The next day the crew hiked out to Hogback Ridge Shelter, digging drainage ditches along the way and getting the full A.T. experience (plus an actual toilet seat, in the privy!). Regardless of rain, fatigue, and sore muscles, laughter was constantly present. We were able to stay positive and productive and have a blast at the campsite, playing games like Werewolf and sharing stories.

Gourmet meals provided by our camp coordinator Janet were prepared in field by the crew, including chicken burritos, made-to-order omelets, and marsh mellows toasted over a camp stove. Carolina Mountain Club members spent two action-packed days working along side us to install logs steps, log cribbing, water bars and tread definition before treating us to an incredible lunch at Little Creek CafĂ© to cap off the week! 

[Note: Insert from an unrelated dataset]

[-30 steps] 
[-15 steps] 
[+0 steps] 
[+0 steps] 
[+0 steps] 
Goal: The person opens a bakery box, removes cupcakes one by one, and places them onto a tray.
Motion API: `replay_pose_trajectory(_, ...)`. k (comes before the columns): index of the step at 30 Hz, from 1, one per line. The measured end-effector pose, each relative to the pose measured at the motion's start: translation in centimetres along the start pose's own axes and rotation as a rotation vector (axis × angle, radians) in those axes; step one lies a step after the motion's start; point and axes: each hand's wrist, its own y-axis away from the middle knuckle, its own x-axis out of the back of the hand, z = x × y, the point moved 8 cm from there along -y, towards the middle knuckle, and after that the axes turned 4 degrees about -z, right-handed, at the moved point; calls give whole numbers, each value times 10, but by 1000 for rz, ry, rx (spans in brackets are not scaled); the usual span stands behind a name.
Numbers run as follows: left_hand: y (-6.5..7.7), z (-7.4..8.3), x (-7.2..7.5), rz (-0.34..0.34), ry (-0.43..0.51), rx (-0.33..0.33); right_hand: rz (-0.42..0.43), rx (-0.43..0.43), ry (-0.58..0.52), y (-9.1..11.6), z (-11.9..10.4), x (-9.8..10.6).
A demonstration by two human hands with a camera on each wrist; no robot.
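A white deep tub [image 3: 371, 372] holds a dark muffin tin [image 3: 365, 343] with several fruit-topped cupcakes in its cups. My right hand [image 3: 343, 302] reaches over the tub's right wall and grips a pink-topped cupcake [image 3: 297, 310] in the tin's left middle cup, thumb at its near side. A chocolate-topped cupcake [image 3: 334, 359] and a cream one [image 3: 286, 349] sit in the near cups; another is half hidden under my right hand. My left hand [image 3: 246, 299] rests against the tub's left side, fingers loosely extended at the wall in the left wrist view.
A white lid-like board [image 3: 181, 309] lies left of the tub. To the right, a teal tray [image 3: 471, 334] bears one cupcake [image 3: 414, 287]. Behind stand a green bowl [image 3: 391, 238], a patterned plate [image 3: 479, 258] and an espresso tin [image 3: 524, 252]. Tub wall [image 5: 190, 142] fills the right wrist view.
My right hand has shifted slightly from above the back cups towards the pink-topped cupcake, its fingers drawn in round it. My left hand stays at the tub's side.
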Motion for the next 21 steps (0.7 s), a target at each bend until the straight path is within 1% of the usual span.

Does the Appalachian trail beckon to you? Will you be the next to answer the call? Come join the Konnarock Trail Crew, preserving the AT one step at a time.

--Paul Sealy, Assistant Crew Leader



Week 2: May 9-13, 2019

Crew 1: Poor Mountain Relocation

working with Georgia Appalachian Trail Club


click here for the complete photo album

The second week of the season is done, and it was an amazing experience. Students from the University of Central Missouri (UCM) made the long trek to Virginia to help improve the Appalachian Trail.



The crew was half veterans, and half civilian students who came together to bond and work. Crew 1 headed down to Georgia to begin work on relocation of the trail at Poor Mountain near Hog Pen Gap. The purpose of the relocation is to move the trail to a more sustainable location.







On the first day we made the six hour drive to Georgia and hiked in tools to the worksite. On the way down we were able to stop at a rest area and pick up a copy of a newspaper with a horoscope section so we could learn what the week had in store for us. 







The next day we were expecting bad weather, but were pleasantly surprised by the nice sunny day we got to enjoy. An impressive amount of quality sidehill was dug in one afternoon, but unfortunately the weather was less kind to us for the rest of the week. The next day was rainy with scattered thunderstorms, so we thought it would be unsafe to head up to the worksite. Instead of heading up there, we went on a short, lovely hike down to a huge waterfall. 
Later that afternoon, the weather cleared up some and we were able to get some work done at a different site that was closer than the relocation. This section was steep and degraded, so we all had the opportunity to do some non-sidehill projects. Rock steps, rock waterbars, drainage dips, and log steps were all put in in the following two afternoons. Both of the next two mornings we were rained out, but we still managed accomplish so much.



On the final evening we were generously hosted by a member of the Georgia Appalachian Trail Club at his beautiful house along the Etowah River. The UCM students had the opportunity to float the section of river in inner tubes and canoes (the canoes somewhat less successfully by the end). 







After the float trip, a big dinner was served to all of us around a bonfire and the next morning an equally impressive breakfast was served before we hit the road. All in all, it was an amazing, fun, and super productive trip. We already can’t wait for next season's UCM group.